How Does DaTscan Work for Parkinson's?
In Parkinson's, dopamine cells in the brain break down and die. DaTscan uses small amounts of a radioactive drug to light up dopamine transporters, which move the chemical dopamine into cells when it's done working. In people with Parkinson's, DaTscan appears different because there are fewer dopamine cells and therefore less dopamine transporter activity.
How Can DaTscan Help Diagnose Parkinson's?
DaTscan can differentiate Parkinson's from movement disorders that don't affect the dopamine cells such as essential tremor or drug-induced parkinsonism. When, for example, it's hard to tell whether a person's shaking is from essential tremor or Parkinson's, DaTscan may be used to separate the two conditions, which have different treatment options and prognoses.
DaTscan cannot be used on its own to diagnose Parkinson's because conditions other than Parkinson's decrease dopamine activity and cause abnormal images. Examples include the atypical parkinsonisms multiple system atrophy, corticobasal degeneration and progressive supranuclear palsy, which may look similar to Parkinson's early on.

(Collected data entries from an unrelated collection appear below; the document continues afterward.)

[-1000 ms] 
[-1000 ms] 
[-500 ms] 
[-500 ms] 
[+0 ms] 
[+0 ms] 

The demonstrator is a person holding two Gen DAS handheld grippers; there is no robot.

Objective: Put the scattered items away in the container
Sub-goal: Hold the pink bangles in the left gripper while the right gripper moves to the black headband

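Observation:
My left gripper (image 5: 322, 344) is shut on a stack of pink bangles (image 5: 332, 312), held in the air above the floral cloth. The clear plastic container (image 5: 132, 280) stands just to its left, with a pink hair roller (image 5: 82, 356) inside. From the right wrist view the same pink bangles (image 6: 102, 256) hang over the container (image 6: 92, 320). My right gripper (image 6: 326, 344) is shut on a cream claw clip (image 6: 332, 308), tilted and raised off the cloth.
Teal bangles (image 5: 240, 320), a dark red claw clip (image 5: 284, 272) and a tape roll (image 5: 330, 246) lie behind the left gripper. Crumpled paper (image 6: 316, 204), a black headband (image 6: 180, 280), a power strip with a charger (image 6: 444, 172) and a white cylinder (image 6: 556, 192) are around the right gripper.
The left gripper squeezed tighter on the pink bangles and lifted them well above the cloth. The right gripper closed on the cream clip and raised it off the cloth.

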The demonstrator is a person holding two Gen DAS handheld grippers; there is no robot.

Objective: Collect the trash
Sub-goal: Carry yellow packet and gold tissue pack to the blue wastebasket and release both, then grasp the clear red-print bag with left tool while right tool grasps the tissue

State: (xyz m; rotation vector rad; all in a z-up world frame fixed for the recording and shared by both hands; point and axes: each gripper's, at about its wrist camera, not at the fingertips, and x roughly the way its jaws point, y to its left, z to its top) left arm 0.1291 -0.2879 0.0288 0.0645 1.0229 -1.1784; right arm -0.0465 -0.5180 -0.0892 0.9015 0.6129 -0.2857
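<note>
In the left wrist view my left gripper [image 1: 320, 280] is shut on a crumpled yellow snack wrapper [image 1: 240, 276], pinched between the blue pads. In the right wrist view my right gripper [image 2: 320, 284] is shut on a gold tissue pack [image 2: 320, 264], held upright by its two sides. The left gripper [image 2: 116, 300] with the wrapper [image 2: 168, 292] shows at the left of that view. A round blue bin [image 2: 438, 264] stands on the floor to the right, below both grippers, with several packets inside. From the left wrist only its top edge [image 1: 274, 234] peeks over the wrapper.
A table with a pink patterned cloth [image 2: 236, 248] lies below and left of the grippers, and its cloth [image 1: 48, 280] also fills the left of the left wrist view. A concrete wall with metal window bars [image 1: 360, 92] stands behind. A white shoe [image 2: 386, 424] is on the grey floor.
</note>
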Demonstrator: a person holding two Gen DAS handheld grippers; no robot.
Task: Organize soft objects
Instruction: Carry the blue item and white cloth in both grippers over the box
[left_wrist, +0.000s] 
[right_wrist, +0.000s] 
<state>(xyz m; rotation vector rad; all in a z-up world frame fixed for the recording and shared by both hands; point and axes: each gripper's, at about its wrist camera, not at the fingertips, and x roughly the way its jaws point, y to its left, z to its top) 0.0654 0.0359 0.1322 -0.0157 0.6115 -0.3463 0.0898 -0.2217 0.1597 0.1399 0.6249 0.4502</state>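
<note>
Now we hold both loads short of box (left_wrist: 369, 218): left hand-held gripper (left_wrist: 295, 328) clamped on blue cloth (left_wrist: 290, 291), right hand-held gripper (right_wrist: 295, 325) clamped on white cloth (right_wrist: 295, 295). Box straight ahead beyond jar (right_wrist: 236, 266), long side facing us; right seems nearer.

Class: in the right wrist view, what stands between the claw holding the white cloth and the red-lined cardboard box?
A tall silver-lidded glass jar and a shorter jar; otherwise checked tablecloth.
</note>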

Why Doesn't Everyone with Parkinson's Get a DaTscan?
Doctors diagnose Parkinson's based on what you tell them (your symptoms) and what they see on examination. It's what we call a "clinical" diagnosis. Although your doctor may order certain blood tests or brain images, including a DaTscan, to exclude other conditions, there is not yet a test specifically to diagnose Parkinson's.
For many people, DaTscan offers little information above what is already known, and wouldn't change the recommended course of treatment. For a person with classic motor symptoms (tremor, slowness, stiffness) who benefits from levodopa (the most effective Parkinson's medication), the diagnosis is already made. Unless the disease progresses in a way that calls the diagnosis into question, DaTscan is likely unnecessary.
What Does a DaTscan Involve?
If your doctor recommends a DaTscan, he or she will write a prescription for you to have the test at a hospital or clinic. You may have to stop certain medications temporarily, and the radiology department will give you specific instructions when you schedule your test. On the day of the scan, you'll be given an injection of the radioactive drug that tags the dopamine transporters, which takes several hours to work. The scan itself takes 30 to 45 minutes. The radioactive exposure, and risk associated, is somewhat small. Estimates vary -- some characterize the amount of radiation as similar to regular x-rays; others to daily environmental radiation we'd be exposed to over a year or so. Potential side effects include headache, nausea, stomach upset, dry mouth and dizziness.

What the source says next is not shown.